TASK TO CARRY OUT » Scan the entries below and count the lines holding the string "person". Supply only the number.

DATA SHOWN »
Segment Open

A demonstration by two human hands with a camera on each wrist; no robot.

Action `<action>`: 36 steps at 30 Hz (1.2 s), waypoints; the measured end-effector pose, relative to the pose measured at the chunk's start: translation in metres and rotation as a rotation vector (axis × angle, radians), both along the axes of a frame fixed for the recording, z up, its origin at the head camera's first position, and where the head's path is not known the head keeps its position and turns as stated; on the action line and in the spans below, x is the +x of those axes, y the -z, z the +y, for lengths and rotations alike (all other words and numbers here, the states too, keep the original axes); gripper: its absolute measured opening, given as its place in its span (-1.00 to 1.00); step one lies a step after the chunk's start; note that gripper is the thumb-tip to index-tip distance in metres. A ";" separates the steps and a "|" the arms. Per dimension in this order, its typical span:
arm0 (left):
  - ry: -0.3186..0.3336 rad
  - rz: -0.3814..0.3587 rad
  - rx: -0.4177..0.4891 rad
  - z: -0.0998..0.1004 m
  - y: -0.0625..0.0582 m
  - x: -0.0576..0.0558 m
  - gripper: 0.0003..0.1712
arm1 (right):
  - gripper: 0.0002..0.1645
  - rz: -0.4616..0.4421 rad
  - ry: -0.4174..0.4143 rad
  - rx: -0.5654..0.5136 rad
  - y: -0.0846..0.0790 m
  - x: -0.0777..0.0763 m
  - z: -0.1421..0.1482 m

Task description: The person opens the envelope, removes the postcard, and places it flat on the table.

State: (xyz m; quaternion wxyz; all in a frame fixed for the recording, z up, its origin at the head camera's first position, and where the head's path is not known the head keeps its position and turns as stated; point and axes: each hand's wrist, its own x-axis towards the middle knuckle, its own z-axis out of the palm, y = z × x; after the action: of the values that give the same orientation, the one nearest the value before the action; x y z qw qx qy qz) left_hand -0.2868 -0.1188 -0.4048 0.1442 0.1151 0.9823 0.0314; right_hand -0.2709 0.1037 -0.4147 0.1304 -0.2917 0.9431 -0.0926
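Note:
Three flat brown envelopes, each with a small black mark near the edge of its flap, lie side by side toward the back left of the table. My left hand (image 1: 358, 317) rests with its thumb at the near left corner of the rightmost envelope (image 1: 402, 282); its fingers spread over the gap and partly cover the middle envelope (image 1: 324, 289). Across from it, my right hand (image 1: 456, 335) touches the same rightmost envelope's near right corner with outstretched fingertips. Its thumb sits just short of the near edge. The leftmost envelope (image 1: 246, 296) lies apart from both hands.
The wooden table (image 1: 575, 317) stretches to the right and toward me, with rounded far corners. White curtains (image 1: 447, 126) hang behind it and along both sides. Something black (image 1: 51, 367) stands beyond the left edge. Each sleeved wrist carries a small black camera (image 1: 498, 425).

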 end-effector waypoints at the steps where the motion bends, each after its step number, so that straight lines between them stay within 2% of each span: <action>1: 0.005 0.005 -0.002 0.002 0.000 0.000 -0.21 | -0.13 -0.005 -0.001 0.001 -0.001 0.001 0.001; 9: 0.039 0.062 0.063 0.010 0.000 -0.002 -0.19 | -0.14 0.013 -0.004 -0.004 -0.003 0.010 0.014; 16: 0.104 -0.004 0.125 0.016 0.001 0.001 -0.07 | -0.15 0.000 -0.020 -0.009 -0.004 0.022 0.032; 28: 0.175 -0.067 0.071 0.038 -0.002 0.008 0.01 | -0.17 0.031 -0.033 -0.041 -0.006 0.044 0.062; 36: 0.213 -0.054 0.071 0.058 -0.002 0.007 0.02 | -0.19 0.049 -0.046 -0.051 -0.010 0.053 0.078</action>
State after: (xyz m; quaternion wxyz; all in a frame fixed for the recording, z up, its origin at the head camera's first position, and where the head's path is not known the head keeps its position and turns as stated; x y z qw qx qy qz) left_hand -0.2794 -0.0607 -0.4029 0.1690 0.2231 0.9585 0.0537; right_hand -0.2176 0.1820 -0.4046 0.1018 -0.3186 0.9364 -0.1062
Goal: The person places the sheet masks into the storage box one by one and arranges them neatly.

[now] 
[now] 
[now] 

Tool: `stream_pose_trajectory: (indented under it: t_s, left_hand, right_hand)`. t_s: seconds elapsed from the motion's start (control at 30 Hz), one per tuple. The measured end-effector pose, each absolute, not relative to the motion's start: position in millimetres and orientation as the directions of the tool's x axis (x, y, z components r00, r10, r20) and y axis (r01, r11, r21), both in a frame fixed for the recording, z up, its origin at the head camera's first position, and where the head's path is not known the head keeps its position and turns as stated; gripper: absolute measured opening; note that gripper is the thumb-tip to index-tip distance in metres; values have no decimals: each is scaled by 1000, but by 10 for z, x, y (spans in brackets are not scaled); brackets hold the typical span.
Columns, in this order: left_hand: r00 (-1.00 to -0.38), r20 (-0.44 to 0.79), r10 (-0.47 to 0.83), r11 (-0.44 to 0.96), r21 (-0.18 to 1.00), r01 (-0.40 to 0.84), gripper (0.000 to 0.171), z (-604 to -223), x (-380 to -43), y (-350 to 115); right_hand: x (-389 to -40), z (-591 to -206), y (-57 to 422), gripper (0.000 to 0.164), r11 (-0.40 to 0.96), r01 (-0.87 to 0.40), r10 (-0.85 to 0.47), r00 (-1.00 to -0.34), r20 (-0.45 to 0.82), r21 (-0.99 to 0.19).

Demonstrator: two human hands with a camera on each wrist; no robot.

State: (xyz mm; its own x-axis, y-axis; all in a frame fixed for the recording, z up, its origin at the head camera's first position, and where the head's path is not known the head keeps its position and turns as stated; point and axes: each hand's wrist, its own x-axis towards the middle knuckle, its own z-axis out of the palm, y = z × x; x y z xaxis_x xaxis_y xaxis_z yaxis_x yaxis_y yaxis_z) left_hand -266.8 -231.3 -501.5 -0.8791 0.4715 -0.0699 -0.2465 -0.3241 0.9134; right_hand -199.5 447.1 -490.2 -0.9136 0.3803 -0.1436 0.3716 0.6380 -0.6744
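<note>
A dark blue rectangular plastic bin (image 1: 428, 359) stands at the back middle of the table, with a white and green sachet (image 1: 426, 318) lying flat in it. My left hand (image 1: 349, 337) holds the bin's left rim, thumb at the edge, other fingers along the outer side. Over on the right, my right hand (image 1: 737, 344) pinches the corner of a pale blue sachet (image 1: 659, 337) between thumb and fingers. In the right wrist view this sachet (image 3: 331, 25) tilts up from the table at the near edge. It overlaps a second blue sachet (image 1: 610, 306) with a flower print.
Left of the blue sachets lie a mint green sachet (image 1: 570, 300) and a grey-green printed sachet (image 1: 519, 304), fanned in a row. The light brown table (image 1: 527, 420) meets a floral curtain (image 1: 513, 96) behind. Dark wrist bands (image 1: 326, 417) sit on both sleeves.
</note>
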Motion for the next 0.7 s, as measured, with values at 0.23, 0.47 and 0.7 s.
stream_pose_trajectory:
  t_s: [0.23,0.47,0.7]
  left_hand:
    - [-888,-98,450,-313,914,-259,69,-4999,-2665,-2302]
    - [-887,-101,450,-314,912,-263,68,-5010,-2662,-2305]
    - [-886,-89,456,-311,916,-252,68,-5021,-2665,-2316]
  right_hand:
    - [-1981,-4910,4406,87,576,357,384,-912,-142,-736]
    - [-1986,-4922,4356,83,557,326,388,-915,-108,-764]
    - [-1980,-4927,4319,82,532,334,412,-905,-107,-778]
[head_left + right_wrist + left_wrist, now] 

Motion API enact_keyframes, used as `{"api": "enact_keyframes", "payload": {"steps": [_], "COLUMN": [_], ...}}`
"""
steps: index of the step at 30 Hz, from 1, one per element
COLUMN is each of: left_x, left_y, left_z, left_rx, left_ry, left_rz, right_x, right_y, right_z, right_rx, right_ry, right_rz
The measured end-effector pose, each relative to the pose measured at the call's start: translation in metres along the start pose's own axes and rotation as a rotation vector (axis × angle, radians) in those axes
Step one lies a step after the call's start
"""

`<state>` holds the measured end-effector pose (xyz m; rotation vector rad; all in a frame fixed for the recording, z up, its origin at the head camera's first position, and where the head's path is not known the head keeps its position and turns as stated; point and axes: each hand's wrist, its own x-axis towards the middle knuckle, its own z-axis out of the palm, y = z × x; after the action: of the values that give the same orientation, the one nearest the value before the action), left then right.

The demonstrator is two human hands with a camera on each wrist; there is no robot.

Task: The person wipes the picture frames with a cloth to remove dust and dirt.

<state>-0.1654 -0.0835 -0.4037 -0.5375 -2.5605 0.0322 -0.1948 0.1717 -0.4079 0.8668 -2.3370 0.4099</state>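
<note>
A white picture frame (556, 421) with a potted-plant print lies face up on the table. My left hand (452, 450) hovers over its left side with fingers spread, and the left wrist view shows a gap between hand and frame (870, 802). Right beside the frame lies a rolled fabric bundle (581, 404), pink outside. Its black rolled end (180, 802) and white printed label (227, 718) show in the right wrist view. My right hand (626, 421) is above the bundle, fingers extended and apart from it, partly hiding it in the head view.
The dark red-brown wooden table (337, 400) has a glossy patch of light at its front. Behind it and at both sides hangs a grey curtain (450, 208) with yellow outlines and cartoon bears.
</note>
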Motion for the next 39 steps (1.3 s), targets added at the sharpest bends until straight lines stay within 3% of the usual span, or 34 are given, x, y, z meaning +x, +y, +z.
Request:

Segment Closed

REPLY TO THE EXERCISE » 3